◆ **INFORMATION SUPPLIED**:
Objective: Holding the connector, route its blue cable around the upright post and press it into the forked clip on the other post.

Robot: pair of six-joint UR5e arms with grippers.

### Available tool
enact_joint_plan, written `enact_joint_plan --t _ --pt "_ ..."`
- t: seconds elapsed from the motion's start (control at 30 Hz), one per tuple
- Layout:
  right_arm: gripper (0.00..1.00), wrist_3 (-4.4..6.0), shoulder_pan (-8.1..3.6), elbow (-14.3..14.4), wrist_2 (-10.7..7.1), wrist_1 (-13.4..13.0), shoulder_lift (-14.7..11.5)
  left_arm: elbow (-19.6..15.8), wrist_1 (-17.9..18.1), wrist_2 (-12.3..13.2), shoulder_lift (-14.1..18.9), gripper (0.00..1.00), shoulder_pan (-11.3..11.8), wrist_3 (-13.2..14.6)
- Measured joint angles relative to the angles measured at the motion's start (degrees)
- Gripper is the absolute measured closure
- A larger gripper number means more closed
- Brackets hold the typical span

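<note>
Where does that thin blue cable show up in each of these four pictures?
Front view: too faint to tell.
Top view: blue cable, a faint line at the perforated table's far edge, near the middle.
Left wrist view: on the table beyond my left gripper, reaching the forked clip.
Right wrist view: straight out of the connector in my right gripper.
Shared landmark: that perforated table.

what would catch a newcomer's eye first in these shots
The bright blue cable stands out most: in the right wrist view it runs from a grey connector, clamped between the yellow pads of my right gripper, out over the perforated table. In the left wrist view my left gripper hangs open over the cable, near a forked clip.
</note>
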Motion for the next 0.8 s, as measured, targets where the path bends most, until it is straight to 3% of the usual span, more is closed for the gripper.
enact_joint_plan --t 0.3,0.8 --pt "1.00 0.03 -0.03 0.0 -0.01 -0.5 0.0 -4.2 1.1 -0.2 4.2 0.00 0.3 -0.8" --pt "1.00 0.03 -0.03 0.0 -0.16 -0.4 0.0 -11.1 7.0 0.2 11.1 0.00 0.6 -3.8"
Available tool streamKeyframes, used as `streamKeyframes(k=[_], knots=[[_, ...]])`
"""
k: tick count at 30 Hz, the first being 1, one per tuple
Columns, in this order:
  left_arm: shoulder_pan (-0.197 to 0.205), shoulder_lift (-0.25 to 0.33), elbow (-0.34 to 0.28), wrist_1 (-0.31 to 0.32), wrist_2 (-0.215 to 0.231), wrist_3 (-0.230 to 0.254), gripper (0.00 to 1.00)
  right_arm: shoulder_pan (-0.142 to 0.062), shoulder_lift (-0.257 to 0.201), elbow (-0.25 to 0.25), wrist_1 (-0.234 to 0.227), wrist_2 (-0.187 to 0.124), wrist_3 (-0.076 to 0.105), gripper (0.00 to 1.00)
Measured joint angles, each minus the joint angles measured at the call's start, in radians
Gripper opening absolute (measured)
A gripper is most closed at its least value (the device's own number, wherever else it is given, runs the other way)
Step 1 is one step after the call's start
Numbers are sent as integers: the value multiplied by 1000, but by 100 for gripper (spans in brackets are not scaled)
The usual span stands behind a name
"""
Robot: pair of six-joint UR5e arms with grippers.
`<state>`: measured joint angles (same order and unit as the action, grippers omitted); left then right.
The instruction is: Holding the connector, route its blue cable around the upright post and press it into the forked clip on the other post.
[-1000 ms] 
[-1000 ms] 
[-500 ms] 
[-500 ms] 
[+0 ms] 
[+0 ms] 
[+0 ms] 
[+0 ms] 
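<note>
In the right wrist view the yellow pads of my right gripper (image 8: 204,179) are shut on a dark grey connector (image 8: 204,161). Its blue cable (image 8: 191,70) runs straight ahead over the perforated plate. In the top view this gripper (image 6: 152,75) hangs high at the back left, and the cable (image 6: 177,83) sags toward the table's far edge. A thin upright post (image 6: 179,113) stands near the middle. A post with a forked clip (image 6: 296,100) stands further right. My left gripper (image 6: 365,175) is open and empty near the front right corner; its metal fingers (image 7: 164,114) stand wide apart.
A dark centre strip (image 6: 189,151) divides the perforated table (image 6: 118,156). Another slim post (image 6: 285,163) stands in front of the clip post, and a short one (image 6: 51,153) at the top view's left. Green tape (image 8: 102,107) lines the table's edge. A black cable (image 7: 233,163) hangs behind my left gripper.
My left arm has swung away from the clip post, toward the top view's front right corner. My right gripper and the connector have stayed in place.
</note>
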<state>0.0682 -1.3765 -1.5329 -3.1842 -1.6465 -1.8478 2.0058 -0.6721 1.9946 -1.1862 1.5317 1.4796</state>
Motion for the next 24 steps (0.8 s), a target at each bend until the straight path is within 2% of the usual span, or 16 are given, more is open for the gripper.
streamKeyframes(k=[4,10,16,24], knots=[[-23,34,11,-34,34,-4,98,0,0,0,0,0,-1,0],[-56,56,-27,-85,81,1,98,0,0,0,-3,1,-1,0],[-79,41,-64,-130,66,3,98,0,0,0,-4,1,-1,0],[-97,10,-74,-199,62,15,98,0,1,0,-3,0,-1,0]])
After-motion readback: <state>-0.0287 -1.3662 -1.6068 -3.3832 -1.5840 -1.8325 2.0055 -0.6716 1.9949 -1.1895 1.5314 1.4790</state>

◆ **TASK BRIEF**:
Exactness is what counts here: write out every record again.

◆ **ANSWER BOX**:
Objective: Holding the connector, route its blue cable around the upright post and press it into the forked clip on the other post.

Robot: pair of six-joint UR5e arms with grippers.

### Available tool
enact_joint_plan, written `enact_joint_plan --t _ --pt "_ ..."`
- t: seconds elapsed from the motion's start (control at 30 Hz), one per tuple
- Layout:
  right_arm: gripper (0.00..1.00), wrist_3 (-4.4..6.0), shoulder_pan (-8.1..3.6), elbow (-14.3..14.4), wrist_2 (-10.7..7.1), wrist_1 (-13.4..13.0), shoulder_lift (-14.7..11.5)
  left_arm: elbow (-19.6..15.8), wrist_1 (-17.9..18.1), wrist_2 (-12.3..13.2), shoulder_lift (-14.1..18.9), gripper (0.00..1.00), shoulder_pan (-11.3..11.8), wrist_3 (-13.2..14.6)
- Measured joint angles relative to the angles measured at the motion's start (degrees)
- Gripper is the absolute measured closure
- A larger gripper number means more closed
- Brackets hold the typical span

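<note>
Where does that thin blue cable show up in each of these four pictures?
Front view: too faint to tell.
Top view: blue cable, a faint line at the perforated table's far edge, near the middle.
Left wrist view: on the table beyond my left gripper, reaching the forked clip.
Right wrist view: straight out of the connector in my right gripper.
Shared landmark: that perforated table.

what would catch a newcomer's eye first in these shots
The bright blue cable stands out most: in the right wrist view it runs from a grey connector, clamped between the yellow pads of my right gripper, out over the perforated table. In the left wrist view my left gripper hangs open over the cable, near a forked clip.
</note>
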Motion for the next 0.8 s, as measured, targets where the path bends most, until it is straight to 3% of the usual span, more is closed for the gripper.
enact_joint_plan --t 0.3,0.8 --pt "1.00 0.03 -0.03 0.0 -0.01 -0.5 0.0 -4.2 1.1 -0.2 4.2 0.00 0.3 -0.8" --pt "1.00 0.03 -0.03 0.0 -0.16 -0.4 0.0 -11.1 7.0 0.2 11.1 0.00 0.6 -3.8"
Available tool streamKeyframes, used as `streamKeyframes(k=[_], knots=[[_, ...]])`
"""
k: tick count at 30 Hz, the first being 1, one per tuple
Columns, in this order:
  left_arm: shoulder_pan (-0.197 to 0.205), shoulder_lift (-0.25 to 0.33), elbow (-0.34 to 0.28), wrist_1 (-0.31 to 0.32), wrist_2 (-0.215 to 0.231), wrist_3 (-0.230 to 0.254), gripper (0.00 to 1.00)
  right_arm: shoulder_pan (-0.142 to 0.062), shoulder_lift (-0.257 to 0.201), elbow (-0.25 to 0.25), wrist_1 (-0.234 to 0.227), wrist_2 (-0.187 to 0.124), wrist_3 (-0.076 to 0.105), gripper (0.00 to 1.00)
Measured joint angles, each minus the joint angles measured at the call's start, in radians
Gripper opening absolute (measured)
A gripper is most closed at its least value (the device's own number, wherever else it is given, runs the other way)
Step 1 is one step after the call's start
Numbers are sent as integers: the value multiplied by 1000, but by 100 for gripper (spans in brackets are not scaled)
The usual span stands behind a name
"""
Robot: pair of six-joint UR5e arms with grippers.
`<state>`: measured joint angles (same order and unit as the action, grippers omitted); left then right.
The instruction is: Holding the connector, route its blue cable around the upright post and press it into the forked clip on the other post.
[-1000 ms] 
[-1000 ms] 
[-500 ms] 
[-500 ms] 
[+0 ms] 
[+0 ms] 
[+0 ms] 
[+0 ms] 
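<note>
In the right wrist view the yellow pads of my right gripper (image 8: 204,179) are shut on a dark grey connector (image 8: 204,161). Its blue cable (image 8: 191,70) runs straight ahead over the perforated plate. In the top view this gripper (image 6: 152,75) hangs high at the back left, and the cable (image 6: 177,83) sags toward the table's far edge. A thin upright post (image 6: 179,113) stands near the middle. A post with a forked clip (image 6: 296,100) stands further right. My left gripper (image 6: 365,175) is open and empty near the front right corner; its metal fingers (image 7: 164,114) stand wide apart.
A dark centre strip (image 6: 189,151) divides the perforated table (image 6: 118,156). Another slim post (image 6: 285,163) stands in front of the clip post, and a short one (image 6: 51,153) at the top view's left. Green tape (image 8: 102,107) lines the table's edge. A black cable (image 7: 233,163) hangs behind my left gripper.
My left arm has swung away from the clip post, toward the top view's front right corner. My right gripper and the connector have stayed in place.
</note>
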<state>0.0682 -1.3765 -1.5329 -3.1842 -1.6465 -1.8478 2.0058 -0.6721 1.9946 -1.1862 1.5317 1.4796</state>
Motion for the next 24 steps (0.8 s), a target at each bend until the straight path is within 2% of the usual span, or 16 are given, more is open for the gripper.
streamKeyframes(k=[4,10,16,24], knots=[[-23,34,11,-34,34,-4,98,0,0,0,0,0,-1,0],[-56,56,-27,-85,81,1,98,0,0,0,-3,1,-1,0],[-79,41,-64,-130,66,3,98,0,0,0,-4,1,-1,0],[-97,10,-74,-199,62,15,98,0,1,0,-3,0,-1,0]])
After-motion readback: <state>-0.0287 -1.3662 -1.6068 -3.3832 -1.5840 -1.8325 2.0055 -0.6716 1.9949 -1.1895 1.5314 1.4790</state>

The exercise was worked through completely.